◆ Collection entries ◆

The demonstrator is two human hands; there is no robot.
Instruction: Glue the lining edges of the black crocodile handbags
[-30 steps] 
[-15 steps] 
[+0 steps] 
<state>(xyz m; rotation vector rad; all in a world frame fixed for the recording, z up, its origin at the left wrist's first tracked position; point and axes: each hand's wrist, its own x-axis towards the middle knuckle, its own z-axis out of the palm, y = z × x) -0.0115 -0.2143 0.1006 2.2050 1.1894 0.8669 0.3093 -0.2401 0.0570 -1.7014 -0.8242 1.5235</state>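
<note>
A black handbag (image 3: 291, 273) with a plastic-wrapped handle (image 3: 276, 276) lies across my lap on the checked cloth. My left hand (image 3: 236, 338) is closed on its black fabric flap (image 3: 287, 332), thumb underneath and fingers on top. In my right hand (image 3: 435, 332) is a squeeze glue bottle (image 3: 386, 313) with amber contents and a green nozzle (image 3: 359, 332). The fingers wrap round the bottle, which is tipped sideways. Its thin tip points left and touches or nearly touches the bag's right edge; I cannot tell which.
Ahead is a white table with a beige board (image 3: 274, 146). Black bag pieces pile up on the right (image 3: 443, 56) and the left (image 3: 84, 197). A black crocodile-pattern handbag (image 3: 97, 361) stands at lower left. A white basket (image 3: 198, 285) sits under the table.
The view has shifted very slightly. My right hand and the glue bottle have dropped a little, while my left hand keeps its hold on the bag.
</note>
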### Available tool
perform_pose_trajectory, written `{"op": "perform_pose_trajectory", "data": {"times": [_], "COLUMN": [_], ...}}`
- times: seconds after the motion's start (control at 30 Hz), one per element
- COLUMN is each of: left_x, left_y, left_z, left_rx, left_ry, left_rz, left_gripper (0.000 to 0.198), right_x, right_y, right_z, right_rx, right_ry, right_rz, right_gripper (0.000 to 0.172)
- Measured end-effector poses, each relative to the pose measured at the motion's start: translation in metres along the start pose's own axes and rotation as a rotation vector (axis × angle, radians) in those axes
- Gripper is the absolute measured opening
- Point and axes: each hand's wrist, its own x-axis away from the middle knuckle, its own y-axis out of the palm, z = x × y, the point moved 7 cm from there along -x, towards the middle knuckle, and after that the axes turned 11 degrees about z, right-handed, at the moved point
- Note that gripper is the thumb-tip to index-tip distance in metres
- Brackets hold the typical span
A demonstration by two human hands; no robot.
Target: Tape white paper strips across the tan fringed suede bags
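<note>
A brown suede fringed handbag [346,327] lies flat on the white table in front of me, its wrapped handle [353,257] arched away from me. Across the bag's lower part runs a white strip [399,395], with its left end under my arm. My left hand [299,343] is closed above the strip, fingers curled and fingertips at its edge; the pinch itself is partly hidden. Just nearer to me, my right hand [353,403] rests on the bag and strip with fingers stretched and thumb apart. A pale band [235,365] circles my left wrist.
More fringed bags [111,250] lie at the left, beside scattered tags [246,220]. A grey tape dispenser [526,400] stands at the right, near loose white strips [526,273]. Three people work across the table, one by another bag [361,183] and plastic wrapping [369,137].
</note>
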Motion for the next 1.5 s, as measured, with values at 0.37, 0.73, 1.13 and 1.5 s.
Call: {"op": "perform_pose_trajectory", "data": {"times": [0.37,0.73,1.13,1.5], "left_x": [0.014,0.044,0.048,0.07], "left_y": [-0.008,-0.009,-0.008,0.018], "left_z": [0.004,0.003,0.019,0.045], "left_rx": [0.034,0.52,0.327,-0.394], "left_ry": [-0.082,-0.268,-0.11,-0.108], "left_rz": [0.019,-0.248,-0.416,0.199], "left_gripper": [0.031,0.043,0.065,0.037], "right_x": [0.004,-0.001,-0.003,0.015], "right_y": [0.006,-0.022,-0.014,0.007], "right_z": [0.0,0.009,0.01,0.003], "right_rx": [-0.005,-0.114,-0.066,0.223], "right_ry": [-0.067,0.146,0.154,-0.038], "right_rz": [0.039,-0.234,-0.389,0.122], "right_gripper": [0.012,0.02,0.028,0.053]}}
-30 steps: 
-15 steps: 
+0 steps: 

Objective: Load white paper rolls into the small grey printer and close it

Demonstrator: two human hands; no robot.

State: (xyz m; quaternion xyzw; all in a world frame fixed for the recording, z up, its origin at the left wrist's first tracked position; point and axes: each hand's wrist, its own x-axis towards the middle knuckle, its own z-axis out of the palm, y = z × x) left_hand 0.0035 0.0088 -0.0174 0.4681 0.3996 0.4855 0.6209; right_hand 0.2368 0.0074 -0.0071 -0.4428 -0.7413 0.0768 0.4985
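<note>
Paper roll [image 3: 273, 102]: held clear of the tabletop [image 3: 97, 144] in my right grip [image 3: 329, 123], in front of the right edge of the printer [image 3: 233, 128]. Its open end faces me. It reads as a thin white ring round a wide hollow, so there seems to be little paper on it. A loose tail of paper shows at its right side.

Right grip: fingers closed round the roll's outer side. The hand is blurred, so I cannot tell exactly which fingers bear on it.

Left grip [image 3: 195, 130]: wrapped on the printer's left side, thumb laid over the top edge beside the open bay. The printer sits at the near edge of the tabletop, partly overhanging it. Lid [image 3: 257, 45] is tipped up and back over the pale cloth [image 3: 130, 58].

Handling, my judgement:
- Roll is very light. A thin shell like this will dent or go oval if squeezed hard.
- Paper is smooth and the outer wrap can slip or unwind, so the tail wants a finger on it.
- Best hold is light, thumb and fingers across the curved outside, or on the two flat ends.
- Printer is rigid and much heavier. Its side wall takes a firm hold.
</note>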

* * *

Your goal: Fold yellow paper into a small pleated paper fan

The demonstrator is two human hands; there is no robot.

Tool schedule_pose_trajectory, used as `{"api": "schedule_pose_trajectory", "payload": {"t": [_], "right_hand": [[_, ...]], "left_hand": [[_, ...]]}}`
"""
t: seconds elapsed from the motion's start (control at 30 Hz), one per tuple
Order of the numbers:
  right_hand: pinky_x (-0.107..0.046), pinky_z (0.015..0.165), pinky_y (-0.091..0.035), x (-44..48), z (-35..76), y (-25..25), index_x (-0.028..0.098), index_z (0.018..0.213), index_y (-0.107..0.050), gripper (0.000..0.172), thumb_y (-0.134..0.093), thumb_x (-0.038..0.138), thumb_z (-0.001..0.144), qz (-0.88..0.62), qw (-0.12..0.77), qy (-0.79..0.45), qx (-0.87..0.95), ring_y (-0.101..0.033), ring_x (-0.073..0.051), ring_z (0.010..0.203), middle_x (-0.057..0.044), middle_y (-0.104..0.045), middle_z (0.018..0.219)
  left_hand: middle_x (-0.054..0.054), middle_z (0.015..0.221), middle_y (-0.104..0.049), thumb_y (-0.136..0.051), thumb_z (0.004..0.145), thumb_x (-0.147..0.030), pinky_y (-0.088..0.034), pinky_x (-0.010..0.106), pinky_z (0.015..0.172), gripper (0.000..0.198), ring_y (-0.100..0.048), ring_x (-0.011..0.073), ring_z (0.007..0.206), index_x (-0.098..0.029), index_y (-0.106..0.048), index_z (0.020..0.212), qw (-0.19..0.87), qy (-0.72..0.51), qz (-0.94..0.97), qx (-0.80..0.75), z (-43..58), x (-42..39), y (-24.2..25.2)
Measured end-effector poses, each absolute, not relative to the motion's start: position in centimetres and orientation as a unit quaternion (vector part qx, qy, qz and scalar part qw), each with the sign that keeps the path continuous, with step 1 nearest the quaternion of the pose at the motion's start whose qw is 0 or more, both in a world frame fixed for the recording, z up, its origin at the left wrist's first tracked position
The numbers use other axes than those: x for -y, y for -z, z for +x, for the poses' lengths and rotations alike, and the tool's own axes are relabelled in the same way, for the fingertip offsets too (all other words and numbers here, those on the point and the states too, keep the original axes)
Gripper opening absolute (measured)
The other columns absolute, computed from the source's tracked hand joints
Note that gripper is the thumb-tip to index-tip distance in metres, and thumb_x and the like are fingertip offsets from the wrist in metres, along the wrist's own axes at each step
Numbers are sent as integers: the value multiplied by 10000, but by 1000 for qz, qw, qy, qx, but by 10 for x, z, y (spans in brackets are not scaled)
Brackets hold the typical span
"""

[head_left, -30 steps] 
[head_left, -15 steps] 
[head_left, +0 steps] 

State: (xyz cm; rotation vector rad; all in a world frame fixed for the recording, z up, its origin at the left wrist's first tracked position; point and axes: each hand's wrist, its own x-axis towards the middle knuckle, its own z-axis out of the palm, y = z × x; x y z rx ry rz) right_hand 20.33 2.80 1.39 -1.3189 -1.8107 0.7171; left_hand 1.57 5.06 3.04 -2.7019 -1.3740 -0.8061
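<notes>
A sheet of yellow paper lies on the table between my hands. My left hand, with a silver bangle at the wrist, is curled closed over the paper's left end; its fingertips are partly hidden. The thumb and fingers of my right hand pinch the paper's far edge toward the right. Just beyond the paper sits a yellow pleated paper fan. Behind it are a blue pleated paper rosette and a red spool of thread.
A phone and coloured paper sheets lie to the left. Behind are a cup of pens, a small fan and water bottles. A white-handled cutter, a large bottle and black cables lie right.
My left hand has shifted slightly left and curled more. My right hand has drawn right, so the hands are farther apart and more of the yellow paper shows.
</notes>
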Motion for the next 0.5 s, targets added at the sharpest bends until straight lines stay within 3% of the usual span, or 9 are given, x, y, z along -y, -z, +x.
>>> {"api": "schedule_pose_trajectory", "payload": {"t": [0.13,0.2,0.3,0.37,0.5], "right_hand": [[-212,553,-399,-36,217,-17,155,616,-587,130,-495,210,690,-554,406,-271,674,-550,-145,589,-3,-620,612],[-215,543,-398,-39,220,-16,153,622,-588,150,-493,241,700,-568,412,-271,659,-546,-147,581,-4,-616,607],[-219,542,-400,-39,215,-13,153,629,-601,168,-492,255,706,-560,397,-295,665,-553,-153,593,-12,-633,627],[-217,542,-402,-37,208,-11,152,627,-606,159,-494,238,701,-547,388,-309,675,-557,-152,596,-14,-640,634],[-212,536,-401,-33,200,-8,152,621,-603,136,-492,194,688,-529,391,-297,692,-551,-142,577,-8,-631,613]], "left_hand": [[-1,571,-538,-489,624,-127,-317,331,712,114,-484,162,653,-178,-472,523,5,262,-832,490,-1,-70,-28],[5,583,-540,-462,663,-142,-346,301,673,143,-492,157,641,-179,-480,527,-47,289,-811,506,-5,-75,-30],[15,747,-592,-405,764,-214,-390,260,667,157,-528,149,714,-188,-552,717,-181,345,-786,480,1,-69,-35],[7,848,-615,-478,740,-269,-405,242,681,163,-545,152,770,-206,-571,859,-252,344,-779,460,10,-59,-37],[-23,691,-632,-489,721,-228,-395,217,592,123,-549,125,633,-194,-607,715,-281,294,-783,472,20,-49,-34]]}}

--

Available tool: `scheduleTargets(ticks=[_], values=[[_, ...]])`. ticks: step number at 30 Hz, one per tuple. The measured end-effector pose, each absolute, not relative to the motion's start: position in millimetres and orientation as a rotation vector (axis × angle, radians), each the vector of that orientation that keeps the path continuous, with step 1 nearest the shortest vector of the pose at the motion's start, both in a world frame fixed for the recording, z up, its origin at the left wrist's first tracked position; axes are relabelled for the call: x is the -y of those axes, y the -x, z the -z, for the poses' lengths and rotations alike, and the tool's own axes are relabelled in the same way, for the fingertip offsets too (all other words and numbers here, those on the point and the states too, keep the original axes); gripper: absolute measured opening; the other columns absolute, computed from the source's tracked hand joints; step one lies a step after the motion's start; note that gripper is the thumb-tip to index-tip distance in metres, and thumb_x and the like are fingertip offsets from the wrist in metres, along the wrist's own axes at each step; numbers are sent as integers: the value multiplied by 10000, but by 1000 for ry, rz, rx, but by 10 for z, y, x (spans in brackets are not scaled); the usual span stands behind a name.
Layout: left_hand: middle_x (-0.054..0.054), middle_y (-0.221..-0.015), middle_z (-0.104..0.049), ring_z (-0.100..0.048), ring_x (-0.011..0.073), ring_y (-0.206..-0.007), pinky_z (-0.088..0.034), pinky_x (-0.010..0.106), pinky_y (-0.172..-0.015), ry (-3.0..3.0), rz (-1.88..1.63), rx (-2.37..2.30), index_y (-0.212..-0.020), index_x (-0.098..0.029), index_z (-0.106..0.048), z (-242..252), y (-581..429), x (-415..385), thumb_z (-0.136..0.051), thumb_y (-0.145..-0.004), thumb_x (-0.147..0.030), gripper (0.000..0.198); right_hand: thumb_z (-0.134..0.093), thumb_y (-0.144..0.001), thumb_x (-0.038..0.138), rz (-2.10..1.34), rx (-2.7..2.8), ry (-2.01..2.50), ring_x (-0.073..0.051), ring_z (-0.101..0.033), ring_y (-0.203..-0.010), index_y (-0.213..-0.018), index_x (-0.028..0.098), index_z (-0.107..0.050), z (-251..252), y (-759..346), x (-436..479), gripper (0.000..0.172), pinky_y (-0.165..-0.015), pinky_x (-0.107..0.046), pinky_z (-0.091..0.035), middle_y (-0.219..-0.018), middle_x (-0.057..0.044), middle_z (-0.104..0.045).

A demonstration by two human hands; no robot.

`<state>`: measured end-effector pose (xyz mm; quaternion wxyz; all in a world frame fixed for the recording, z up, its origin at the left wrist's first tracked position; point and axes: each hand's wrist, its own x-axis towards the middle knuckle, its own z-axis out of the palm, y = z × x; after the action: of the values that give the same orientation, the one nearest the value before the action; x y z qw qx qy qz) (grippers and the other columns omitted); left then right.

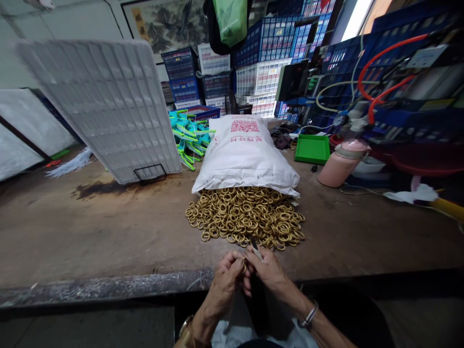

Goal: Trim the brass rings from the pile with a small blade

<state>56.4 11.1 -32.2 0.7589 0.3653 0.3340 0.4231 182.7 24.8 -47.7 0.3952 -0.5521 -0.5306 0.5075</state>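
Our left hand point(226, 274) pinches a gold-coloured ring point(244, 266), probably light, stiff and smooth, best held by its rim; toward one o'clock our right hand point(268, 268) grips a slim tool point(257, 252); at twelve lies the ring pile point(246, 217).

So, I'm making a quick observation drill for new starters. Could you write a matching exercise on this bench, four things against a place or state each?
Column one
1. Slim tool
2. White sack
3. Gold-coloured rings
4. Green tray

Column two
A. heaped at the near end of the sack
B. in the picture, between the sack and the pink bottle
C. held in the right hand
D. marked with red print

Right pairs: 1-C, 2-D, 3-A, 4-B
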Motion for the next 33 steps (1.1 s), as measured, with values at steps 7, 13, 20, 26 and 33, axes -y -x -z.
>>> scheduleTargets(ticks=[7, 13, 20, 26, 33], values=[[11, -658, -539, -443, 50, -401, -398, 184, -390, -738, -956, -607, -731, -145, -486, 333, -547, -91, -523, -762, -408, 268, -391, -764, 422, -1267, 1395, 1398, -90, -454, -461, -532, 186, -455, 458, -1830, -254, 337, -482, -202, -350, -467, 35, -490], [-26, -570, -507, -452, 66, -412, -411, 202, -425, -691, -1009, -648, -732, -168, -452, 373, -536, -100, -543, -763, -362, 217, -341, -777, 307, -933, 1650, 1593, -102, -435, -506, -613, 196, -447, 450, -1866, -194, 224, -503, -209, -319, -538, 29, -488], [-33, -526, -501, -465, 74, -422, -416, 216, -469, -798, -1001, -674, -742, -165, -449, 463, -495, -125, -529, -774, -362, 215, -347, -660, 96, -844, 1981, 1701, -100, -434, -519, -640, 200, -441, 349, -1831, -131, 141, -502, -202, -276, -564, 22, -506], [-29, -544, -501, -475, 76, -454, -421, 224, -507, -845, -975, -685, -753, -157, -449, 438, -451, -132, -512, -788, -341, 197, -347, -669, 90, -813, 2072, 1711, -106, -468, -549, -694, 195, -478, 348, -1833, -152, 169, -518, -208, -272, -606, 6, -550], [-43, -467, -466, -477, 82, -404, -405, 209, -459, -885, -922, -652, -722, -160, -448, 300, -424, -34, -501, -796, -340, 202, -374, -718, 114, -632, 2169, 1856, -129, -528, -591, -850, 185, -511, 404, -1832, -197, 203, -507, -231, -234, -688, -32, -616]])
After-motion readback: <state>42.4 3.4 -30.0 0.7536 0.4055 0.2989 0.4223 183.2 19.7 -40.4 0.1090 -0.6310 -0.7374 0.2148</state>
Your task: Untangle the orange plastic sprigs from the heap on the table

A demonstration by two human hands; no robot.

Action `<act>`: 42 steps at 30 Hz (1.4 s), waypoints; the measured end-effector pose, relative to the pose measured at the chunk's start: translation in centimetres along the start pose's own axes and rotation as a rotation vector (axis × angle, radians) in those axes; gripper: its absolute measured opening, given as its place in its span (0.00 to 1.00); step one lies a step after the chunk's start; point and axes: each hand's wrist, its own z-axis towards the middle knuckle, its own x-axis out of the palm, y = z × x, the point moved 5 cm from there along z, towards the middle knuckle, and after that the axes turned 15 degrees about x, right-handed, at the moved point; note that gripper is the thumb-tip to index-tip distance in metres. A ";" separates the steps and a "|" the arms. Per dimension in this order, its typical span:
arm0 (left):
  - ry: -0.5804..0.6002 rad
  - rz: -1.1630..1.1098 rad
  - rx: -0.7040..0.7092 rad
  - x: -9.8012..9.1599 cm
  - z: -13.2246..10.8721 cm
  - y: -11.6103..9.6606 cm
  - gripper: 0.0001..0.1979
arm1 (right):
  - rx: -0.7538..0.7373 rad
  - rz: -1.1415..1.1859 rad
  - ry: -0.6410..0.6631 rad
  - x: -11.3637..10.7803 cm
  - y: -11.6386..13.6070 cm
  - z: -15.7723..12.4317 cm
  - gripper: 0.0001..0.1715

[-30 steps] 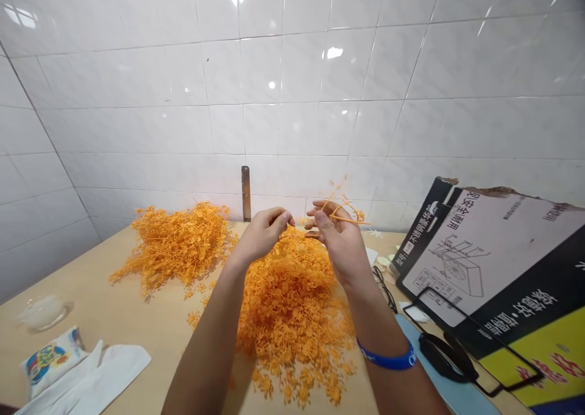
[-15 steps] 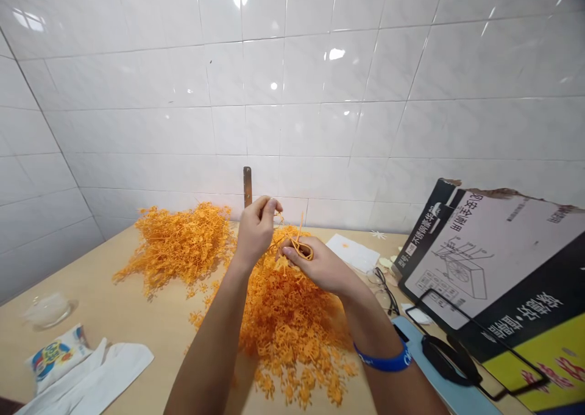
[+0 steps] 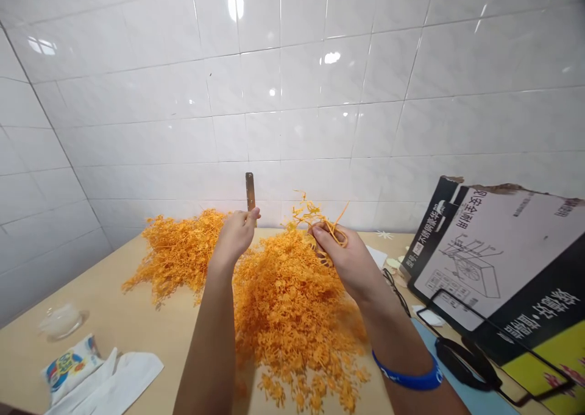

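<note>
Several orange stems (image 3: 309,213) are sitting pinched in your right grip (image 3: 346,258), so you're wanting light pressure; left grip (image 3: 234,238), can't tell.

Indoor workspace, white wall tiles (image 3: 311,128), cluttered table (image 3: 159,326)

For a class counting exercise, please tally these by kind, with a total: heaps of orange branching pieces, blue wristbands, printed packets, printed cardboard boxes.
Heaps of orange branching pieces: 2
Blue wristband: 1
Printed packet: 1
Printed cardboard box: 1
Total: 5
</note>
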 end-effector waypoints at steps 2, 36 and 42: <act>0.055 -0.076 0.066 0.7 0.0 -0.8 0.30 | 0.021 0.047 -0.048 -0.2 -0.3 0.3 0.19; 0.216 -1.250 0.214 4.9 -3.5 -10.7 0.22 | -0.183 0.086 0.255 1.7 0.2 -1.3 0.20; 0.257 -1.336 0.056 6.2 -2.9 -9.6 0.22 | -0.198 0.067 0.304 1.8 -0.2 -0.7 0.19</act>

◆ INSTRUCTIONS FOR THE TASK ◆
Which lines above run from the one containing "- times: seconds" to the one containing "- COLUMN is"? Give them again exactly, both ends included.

◆ SOLUTION FOR THIS EXERCISE ◆
- times: seconds after the motion's start (control at 30 Hz), one per element
- COLUMN is each of: left_x, left_y, left_z, left_rx, left_ry, left_rz, left_gripper (0.000 to 0.198), right_x, right_y, right_z, right_rx, right_ry, right_rz, right_gripper (0.000 to 0.172)

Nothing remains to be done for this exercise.